__EXERCISE REQUIREMENTS__
Each line of the listing below, from the very first to the one that contains "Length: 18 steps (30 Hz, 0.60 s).", is to be retyped exactly as it stands.

__PROVIDED MATERIAL__

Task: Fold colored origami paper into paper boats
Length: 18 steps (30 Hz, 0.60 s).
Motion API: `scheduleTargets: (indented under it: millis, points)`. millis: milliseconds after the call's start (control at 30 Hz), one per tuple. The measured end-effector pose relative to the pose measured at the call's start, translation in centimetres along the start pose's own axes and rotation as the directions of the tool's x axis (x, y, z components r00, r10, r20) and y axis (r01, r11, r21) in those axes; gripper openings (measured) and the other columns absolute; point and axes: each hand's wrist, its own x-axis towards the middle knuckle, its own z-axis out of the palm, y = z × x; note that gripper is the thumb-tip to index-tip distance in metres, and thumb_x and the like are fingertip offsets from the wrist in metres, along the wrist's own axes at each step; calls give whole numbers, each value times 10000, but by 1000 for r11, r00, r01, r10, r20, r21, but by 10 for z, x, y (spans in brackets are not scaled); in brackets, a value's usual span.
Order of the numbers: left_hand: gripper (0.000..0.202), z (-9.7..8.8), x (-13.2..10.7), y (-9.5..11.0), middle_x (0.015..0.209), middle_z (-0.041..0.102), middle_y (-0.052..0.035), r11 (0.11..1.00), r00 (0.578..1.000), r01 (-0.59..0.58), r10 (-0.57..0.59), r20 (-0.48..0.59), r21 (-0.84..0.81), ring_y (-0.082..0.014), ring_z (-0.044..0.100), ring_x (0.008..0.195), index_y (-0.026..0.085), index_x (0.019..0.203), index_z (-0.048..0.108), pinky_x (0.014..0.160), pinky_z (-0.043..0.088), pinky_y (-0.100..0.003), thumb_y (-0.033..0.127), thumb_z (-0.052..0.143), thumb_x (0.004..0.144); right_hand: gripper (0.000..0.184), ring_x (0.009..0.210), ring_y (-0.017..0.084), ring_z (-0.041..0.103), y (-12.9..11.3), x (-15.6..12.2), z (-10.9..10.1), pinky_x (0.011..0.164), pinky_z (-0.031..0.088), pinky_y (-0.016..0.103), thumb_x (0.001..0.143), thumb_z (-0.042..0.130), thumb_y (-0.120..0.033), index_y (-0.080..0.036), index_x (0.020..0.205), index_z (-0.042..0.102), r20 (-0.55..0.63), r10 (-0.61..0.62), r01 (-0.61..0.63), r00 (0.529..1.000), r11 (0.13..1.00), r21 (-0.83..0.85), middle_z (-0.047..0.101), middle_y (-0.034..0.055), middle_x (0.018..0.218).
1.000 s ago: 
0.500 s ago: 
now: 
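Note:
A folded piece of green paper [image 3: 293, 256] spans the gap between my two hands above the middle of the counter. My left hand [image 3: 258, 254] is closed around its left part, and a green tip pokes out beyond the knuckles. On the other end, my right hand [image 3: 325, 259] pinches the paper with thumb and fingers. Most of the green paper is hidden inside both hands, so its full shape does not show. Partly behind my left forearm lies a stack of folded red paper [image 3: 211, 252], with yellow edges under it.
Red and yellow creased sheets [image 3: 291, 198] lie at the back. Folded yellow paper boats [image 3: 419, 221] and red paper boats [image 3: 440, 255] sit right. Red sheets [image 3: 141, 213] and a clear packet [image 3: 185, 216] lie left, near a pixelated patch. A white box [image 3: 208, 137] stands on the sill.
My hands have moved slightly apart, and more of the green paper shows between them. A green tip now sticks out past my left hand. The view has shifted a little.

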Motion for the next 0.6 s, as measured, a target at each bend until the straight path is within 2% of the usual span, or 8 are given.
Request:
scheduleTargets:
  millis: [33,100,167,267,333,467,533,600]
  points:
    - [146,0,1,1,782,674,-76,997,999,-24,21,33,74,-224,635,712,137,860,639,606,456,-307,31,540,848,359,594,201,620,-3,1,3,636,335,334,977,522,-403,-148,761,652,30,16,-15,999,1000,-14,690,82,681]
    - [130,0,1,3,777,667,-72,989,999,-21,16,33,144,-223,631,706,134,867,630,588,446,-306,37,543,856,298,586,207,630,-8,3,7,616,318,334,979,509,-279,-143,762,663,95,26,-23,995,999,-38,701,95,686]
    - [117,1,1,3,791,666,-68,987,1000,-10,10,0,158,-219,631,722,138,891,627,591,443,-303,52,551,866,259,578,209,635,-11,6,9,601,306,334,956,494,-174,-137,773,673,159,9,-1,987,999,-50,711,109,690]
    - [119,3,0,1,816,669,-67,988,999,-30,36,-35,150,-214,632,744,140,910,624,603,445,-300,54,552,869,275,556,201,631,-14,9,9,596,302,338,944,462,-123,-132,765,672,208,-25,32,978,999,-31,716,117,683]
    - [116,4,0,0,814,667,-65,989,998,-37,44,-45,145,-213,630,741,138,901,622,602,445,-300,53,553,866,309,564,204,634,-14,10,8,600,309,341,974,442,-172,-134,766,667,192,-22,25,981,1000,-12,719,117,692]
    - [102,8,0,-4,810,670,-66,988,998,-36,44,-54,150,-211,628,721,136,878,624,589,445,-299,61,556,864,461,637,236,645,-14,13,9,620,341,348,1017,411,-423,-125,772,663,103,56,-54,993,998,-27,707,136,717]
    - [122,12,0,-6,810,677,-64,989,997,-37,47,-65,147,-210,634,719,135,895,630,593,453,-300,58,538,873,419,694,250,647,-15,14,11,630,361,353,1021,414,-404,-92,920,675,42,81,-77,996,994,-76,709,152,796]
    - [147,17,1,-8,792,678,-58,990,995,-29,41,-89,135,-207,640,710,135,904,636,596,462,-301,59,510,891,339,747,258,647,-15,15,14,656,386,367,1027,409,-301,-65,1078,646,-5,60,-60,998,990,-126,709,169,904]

__RESPONSE AREA__
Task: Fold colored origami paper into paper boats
Length: 18 steps (30 Hz, 0.60 s).

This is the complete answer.